GOP have tended to dismiss President Trump’s attacks on the rule of law as the naïve utterances of a political novice. When confronted with evidence that Trump has repeatedly pressured Senate Republicans to end their investigation of the Russia collusion, GOP told the New York Times that the president merely “still has the mind-set of a businessman rather than a politician.”

Trump’s lawyer, John Dowd, has elevated this assumption to official presidential doctrine in an explosive interview with Mike Allen. A “president cannot obstruct justice because he is the chief law enforcement officer and has every right to express his view of any case,” he says.
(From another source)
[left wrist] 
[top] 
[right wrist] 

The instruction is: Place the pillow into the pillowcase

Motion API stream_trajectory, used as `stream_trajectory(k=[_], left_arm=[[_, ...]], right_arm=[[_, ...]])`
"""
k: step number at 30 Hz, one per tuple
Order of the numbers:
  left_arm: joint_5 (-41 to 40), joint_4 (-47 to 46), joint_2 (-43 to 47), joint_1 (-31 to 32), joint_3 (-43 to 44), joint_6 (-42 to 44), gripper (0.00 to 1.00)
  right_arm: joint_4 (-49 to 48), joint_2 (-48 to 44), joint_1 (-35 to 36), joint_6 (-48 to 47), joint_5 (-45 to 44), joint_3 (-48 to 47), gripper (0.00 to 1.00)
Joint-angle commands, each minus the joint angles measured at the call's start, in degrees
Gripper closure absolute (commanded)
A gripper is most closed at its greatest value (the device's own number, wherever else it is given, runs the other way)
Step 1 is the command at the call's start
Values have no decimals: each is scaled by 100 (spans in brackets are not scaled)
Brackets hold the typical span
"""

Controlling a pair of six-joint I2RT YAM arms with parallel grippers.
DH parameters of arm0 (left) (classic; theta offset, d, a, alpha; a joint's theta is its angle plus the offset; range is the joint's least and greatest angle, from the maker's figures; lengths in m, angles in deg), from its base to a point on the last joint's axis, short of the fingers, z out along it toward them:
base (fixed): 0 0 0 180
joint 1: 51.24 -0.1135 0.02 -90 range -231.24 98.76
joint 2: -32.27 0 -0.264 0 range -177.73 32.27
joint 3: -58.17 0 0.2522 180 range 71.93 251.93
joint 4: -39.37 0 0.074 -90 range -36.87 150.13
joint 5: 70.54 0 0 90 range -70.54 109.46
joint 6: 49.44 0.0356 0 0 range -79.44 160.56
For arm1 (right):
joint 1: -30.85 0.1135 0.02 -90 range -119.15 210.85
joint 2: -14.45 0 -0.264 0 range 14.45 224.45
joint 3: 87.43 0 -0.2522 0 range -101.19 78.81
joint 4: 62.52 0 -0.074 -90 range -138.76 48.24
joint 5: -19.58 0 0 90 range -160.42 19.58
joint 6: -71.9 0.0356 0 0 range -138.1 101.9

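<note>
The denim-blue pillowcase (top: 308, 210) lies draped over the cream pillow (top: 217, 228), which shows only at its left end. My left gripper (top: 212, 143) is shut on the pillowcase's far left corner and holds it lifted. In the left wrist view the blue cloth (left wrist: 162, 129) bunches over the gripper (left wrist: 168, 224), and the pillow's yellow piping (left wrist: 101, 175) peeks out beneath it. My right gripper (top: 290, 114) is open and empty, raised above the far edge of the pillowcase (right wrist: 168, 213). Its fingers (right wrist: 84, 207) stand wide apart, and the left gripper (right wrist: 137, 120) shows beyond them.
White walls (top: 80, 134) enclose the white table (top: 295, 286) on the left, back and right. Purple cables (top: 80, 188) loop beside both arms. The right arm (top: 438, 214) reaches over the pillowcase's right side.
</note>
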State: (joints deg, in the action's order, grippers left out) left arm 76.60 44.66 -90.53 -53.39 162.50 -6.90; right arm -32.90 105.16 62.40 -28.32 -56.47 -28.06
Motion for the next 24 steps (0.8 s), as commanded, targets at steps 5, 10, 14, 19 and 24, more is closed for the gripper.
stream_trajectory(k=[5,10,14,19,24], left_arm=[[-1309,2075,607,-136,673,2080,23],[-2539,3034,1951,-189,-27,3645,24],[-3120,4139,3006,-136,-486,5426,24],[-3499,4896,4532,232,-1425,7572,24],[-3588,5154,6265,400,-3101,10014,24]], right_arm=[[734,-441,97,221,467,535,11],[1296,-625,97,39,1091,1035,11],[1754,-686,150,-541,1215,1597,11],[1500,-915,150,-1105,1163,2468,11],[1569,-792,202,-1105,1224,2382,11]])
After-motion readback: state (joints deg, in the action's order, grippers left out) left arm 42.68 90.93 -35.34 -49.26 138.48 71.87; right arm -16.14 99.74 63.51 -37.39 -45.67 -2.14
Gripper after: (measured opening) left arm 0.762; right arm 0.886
There are two ways Trump could abuse the power of law enforcement. The first is offensive, to direct it as a weapon against his political enemies. The second is defensive, shielding himself and his allies from any accountability, and thereby enabling them to commit crimes without consequence.

Trump has publicly attacked Special Counsel Robert Mueller and threatened, publicly and privately, to fire him.

His belief that the entire government should operate on his personal behalf in exactly the same way as his employees at the Trump Organization is a worldview incompatible with republican government.

Limits on the president’s authority over law enforcement, both formal and informal, are an essential bulwark against authoritarianism. Trump has been testing those limits since he assumed office, New York Magazine reports.